- Work to be completed: Take the lines from the head of the listing through the one bearing "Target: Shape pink" and copy them exactly, leaving every picture out.

- Collected material:

§

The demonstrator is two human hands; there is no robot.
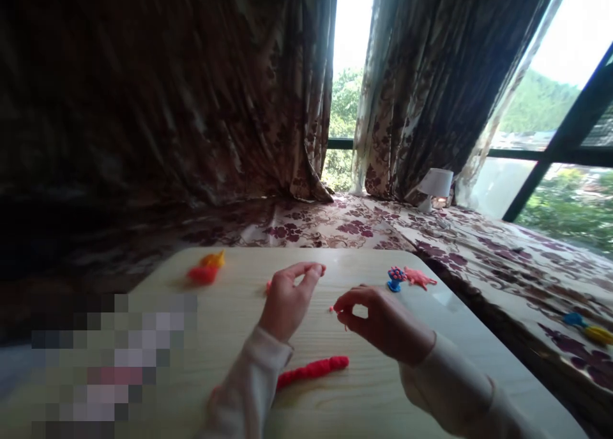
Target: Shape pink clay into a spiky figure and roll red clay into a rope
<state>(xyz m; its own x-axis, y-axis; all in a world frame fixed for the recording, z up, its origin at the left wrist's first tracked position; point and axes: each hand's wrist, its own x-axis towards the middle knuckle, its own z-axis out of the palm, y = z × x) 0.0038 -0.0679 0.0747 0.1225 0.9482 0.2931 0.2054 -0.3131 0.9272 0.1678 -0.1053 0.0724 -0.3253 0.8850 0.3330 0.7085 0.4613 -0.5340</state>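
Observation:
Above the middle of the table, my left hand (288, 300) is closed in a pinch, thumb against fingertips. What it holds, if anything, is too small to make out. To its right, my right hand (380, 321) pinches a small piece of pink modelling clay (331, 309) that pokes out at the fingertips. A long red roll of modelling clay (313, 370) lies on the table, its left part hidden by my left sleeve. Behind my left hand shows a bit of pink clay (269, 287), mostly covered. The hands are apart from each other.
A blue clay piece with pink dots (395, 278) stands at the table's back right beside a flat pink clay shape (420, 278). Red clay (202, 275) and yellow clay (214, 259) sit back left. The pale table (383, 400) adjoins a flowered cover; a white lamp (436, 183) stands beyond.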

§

- Answer box:
The demonstrator is two human hands; there is no robot.
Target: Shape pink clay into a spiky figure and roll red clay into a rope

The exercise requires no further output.